Interstitial Lung Disease (ILD), commonly referred to as lung fibrosis, encompasses a group of disorders that cause scarring and inflammation in the lung’s interstitial tissue, the area surrounding the air sacs. This scarring thickens the lung tissue, making it harder for oxygen to pass into the bloodstream. Causes include long-term exposure to harmful substances like asbestos, coal dust, or mold spores, as well as autoimmune diseases such as rheumatoid arthritis or scleroderma. In some cases, the cause remains unknown, referred to as idiopathic pulmonary fibrosis (IPF).

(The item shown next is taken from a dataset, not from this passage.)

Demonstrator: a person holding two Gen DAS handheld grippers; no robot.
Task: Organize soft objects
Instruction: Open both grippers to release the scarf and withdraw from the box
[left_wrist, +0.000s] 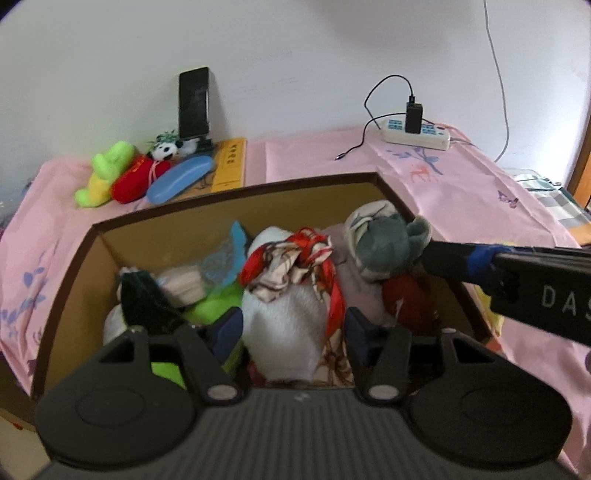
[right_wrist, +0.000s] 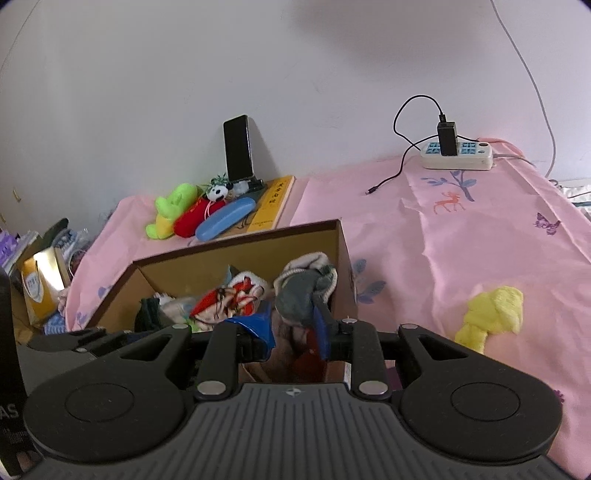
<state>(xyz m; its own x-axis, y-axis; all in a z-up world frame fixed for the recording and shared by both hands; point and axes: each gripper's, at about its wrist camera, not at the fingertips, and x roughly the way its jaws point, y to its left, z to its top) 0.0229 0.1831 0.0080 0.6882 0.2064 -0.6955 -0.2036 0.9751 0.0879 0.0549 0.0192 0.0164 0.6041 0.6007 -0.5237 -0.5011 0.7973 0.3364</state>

Causes, Effects, and Treatment of Lung Fibrosis

The effects of bronchiectasis include chronic coughing with mucus, shortness of breath, fatigue, and recurrent chest infections. Over time, these symptoms can lead to lung function decline, reduced physical capacity, and complications like respiratory failure. Persistent infections may also strain the heart and reduce oxygen levels in the body.

COPD causes breathing difficulties, chronic coughing, and excessive mucus production. Emphysema damages the alveoli, reducing oxygen exchange, while chronic bronchiectasis leads to airway widening and frequent infections. These conditions worsen over time, making physical activity more difficult and increasing the risk of respiratory infections, heart disease, and lung failure. Symptoms like breathlessness and fatigue can significantly impact daily life.

Treatment focuses on managing symptoms, clearing mucus, and preventing infections. Chest physiotherapy, inhaled medications, and antibiotics are commonly used to improve lung function and control infections. In severe cases, surgery to remove damaged lung tissue or advanced therapies may be needed. With consistent care, many patients can manage the condition and maintain a good quality of life.